While on this mission, Jack runs into Supreme Goodmember Arnie Cott, the leader of the Water Works Union (one of the most powerful positions on Mars). Arnie is an obnoxious, manipulative, and racist schemer. He decides he can use Jack and so brings him in on one of his schemes to harness the precog abilities of an autistic boy, thus giving Arnie an advantage in real estate investment.

However, once he brings the autistic boy Manfred Steiner and Jack together, things start to gets very, very weird (in the best kind of way).

Originally, I was almost going to give this book a low rating, thinking it might be the first PKD book I’ve read that I didn’t really like. I kept going back to the audiobook and thinking I’d re-started in the wrong place, or that I’d zoned out and missed something the last time. It wasn’t until I decided to try a print version that I realized the reason I was losing my way was a side-effect of the novel’s beautiful and crazy structure, which spirals around and folds back in on itself.

Once I had a handle on this, I fell in love with it. This novel doesn’t reward broken up or distracted reading, but if you can give it dedicated attention, it’s brilliant.
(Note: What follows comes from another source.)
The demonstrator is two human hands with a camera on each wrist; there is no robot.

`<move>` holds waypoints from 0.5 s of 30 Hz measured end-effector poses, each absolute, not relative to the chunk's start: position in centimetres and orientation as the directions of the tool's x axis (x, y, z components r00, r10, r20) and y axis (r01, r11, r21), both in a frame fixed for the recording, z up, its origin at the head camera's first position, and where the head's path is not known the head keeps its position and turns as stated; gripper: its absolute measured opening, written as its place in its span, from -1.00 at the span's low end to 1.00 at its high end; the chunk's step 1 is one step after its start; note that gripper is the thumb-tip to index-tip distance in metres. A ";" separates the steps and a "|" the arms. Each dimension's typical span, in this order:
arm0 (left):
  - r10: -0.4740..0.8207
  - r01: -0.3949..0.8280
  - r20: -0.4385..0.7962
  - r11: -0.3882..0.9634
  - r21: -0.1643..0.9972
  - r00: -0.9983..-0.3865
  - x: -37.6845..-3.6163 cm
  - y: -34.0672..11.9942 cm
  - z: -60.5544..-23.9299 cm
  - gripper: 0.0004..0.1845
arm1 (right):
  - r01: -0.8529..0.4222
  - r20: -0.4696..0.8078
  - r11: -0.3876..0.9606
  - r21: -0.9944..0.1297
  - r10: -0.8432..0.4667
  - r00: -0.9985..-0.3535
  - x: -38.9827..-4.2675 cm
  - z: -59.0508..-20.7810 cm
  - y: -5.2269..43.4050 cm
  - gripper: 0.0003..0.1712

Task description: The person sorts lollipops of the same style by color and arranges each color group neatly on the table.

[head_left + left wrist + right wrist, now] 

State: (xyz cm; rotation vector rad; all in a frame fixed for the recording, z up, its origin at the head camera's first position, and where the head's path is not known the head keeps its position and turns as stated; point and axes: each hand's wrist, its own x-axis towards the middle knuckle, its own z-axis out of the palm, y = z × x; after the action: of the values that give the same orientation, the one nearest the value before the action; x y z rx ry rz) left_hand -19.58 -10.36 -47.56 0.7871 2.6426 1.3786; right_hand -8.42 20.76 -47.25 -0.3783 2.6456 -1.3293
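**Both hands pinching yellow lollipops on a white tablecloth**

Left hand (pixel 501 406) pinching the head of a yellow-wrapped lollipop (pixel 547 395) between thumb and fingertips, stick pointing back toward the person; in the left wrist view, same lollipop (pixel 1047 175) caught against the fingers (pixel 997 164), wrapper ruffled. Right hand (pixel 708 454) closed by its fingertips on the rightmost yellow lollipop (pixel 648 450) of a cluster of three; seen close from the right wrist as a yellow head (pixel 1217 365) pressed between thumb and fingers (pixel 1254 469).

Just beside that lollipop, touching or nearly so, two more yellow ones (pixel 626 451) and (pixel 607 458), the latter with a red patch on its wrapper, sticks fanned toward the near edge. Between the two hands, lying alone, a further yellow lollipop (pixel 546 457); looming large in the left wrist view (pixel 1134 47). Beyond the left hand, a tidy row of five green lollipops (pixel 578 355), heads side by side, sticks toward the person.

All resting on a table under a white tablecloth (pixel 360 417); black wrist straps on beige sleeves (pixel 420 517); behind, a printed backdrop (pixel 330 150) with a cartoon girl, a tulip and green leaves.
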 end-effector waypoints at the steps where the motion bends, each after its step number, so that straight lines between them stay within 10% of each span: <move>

I thought the audiobook I listened to, narrated by Jeff Cummings for Brilliance Audio, was well performed and the characters were easily differentiated, even though personally the narrative style wasn’t for me. In my mind, I tend to hear PKD’s characters as sort of dry and indifferent, so some of the characters in this version seemed too enthusiastic for my taste. But this is a very subjective thing and I imagine this reading would work well for lots of listeners. Just check out the sample audio before you buy.

This is a funny, eerie, and unforgettable story and definitely recommended, especially for PKD fans!